“NOT: Bu yazı, Blog Sayfamda yazmaya başlamadan önceki yıllarda, her doğa sporları etkinliğimden sonra kendim için hazırladığım notlardır. Bu notlarımı tükenmez kalemle, yani herhangi bir düzeltme yapmadan, bir çırpıda ve ağırlıklı olarak tek bir sayfada bitiriyordum. Neticede bunlar, ileride sadece benim okuyacağım “KENDİME NOTLAR” başlığı altına toplanabilecek, adeta işlenmemiş HAM yazılardır; ancak bu haliyle dahi ismi geçenler için anıları tazeleme tadı verebilmektedir.“
” 02 Mart 2008 Gürle – Spil Dağı – Gürle
Amerika seyahatimiz ertesinde bu ilk dağcılık programının orijinalinde Bornova Çamiçi köyünden- Yamanlar-Tekalan-Gürle olan program havanın yağışlı olması nedeniyle Petkim‘den katılım az olunca direkt Gürle’ye gittik.
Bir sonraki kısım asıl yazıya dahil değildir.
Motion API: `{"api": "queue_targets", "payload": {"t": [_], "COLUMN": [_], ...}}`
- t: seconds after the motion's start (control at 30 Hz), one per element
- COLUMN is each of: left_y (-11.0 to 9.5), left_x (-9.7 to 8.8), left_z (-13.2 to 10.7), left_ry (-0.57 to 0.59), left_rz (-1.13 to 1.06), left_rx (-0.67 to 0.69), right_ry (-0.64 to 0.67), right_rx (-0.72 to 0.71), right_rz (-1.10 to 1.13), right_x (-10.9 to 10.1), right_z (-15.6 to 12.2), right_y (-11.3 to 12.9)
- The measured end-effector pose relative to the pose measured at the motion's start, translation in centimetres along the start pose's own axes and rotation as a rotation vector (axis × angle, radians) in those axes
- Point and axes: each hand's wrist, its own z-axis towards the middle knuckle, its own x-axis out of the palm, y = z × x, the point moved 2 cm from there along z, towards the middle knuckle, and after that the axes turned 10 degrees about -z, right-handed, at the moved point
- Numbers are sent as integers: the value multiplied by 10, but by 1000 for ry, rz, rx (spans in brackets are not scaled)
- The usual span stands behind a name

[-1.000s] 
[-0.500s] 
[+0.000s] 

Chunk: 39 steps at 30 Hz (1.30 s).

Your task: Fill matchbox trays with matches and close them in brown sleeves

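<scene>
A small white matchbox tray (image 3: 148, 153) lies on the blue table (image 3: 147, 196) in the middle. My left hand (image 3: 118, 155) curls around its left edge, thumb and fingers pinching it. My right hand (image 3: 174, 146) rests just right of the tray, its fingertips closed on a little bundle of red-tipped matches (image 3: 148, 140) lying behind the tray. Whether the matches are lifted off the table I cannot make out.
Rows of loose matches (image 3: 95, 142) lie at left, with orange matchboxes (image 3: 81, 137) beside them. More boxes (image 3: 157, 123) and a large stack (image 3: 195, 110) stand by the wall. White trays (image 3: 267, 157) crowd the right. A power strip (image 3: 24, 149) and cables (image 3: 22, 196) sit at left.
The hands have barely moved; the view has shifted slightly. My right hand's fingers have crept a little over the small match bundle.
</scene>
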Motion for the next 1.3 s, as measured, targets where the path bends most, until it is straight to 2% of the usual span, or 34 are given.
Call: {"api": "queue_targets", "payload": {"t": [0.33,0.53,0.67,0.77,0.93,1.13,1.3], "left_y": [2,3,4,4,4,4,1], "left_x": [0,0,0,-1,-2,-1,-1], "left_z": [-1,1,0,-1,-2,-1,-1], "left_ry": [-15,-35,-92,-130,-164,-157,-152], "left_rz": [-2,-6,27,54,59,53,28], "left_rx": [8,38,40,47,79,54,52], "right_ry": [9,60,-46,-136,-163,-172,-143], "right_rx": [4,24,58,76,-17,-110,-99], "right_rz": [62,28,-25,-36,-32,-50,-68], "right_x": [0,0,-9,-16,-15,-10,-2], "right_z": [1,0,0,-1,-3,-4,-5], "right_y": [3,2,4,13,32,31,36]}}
Sabah Ayşen’le Villakent’ten ayrılırken yağmur yağıyordu ince ince. Ama yürüyüşün başında rüzgâr vardı. Gürle köyü içinden piknik alanına geçip (varyantdan balık çiftliğini de geçmiştik) Suyun kaynağı olan nokta civarında başladı yürüyüş.
Toplam 17 kişiyiz. Yusuf rehber, Zerrin, Temel, Cengiz-Nurcan, Necla, Asım ve diğerleri. Ayşen’le gore-tex montlarla yürüyoruz. Temel “Amerika’dan mı?” diyor. “Evet, ama önceki geziden” diyoruz.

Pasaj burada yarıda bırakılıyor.